Photo: Tight friends Michelle Ntalami and Makena Njeri shwoing off ‘new love game’ and happiness among friends.
Case For Happiness.
The other day, while having a drink with friend, the conversation naturally gravitated towards happiness. Day time drinking has its surprising benefits. If it is a vodka, especially.
For the first time, I met someone with the same view of happiness as me: it doesn’t exist in concrete terms. It is something elusive, and once you stop searching, your life becomes more fulfilling.
Have you ever had this fever, and you so much want the sun. Then you step out and discover the sun is playing hide and seek with the clouds, it comes out, goes back inside the clouds in sickening frequency and annoyance? Eventually, you get tired, go back to the house out a sweater or light a jiko. Problem solved.
Happiness is like sunshine and life is the cloud.
Going for a jiko is about being intentional about what you want. And the ability to use substitute. If for instance, you thought marriage will fulfil you and it failed, are you able to find an alternative.
Growing up, we used to derive happiness in simple stuff like a shared meal, finishing a task, having a family after-dinner talk, gossip and such. There wasn’t the abstract happiness that millennials in the corporate world seek.
Now, we hear stuff like work-life balance.
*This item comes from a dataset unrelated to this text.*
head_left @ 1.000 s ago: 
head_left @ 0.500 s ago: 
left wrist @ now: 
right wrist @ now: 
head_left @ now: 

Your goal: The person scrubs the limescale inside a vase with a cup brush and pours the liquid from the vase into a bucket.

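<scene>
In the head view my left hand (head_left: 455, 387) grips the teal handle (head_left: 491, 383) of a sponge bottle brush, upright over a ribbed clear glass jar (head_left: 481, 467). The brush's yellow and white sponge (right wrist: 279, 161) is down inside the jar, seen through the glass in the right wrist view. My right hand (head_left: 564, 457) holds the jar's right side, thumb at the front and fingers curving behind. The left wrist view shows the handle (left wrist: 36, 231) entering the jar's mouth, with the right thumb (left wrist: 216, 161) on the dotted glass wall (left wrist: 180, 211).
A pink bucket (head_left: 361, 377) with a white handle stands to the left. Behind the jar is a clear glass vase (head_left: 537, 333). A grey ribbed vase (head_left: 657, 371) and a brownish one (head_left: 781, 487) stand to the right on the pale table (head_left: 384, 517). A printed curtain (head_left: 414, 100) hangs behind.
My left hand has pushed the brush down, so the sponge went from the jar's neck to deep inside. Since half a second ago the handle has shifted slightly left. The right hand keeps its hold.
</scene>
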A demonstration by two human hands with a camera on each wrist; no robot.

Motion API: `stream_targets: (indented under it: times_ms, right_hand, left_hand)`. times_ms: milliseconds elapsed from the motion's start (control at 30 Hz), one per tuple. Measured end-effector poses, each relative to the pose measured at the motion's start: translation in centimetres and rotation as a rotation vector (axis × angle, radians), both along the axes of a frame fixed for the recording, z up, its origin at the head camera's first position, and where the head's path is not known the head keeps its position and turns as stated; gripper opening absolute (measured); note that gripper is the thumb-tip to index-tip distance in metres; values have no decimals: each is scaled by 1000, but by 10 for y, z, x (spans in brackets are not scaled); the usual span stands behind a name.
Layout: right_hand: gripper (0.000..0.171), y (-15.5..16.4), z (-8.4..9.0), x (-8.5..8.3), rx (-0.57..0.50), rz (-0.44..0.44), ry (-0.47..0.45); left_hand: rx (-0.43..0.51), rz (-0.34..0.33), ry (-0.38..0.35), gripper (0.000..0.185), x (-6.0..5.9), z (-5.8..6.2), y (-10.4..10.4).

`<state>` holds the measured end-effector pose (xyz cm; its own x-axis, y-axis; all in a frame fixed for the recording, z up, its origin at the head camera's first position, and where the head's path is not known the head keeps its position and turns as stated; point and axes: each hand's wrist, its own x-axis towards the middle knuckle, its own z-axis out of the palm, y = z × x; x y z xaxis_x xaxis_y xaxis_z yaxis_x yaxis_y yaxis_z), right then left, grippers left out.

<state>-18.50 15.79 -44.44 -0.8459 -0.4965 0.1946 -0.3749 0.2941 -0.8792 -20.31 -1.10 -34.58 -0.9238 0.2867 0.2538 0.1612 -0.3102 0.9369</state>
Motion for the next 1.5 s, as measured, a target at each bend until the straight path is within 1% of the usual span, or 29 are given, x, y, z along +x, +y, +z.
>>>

We see women pursuing happiness like it is a goal or a prize to grab once they meet certain quotas in life( good job, family-working husband, cute kids, a beautiful home, a vacation on sandy beaches, you know?). Many soon discover, life is not structured this way.
Men on the end, don’t go searching for happiness. But are given to hedonism as a definition of happiness. You know the trips to Nanyuki. Nyam chom. Drinks. Women. Repeat.
Many soon discover how empty this type of life is.
Yet, neither gender is happy. Countless papers by no respectable institutions such as Yale, Harvard, Oxford have indicated, the more freedom women get, the more economically empowered women get, the more freedom of choice women get, the less happier they become. By many parameters a woman today with all that she has, is less happy that a woman in 1970.
I have dealt with women in academia, women in the corporate sector. Very successful from a material point of view. And there is something they are looking for. Something they long for. And most of them have realised they will never find it and it breaks them down.
Men have remained their miserable selves all along. Men don’t chase happiness for happiness sake, but have long learnt to attach different meanings to happiness e.g family, investments and security.
As women work and work more, make more money, most find family a useless appendage. Or more precisely, men to be less meaningful in their pursuits. Their source of unhappiness is not that they don’t have men but getting the alternative to fill these void left by dismissing men from their lives. Temporarily, girls road trip can fill the void. Temporarily, a chama can fill this void. Temporarily the material wealth can suffice. Yet, a human being is a sum total of many things and many working class women will have to define life differently if they are to get the elusive happiness.
Alternatively, they can just stop looking for happiness and just BE.
But you can only be, if indulge in some bit of philosophy. And here is where Albert Camus comes in. Life is just absurd. Like in his ‘Myth of Sisyphus he says, ‘There is no fate that cannot be surmounted by scorn.’
That we have to treat life with a certain amount of contempt. Because it is ridiculous. You are born into the person you are without a choice. Daily, you have to do certain tasks, repeatedly, in order to make a living. Think of a bus driver and his conductor. Think about your life. You are condemned to do whatever you do as you wait for our inescapable fate.
So, for you to be happy, you have to first understand how absurd life is.
“Happiness and the absurd are two sons of the same earth. They are inseparable. It would be a mistake to say that happiness necessarily springs from the absurd discovery. It happens as well that the feeling of the absurd springs from happiness.”
Such a realization is the key to ‘happiness’.
Soon you realise happiness is to be found in the least likely places: playing soccer in an estate field, laughing with friends, enjoying music with a friend, or discovering a friend who likes some obscure author that you like too. Or singing in a choir. In contrast people who get job promotions, salary increment soon discover the initial excitement was premature.
And lastly, the kind of happiness that eludes us is what Hollywood sells. Yet, Hollywood is incompatible with life. Both in the West and more especially in Africa.
Sometimes, people get good jobs and perks that distort their reality and when they have earned the millions, traveled the world and done pretty much what they thought would fulfil them, they are still unhappy.
Happiness lies in the discovery and rediscovery of the SIMPLE.
That, and the realization that all is vanity, and giving up everything to God.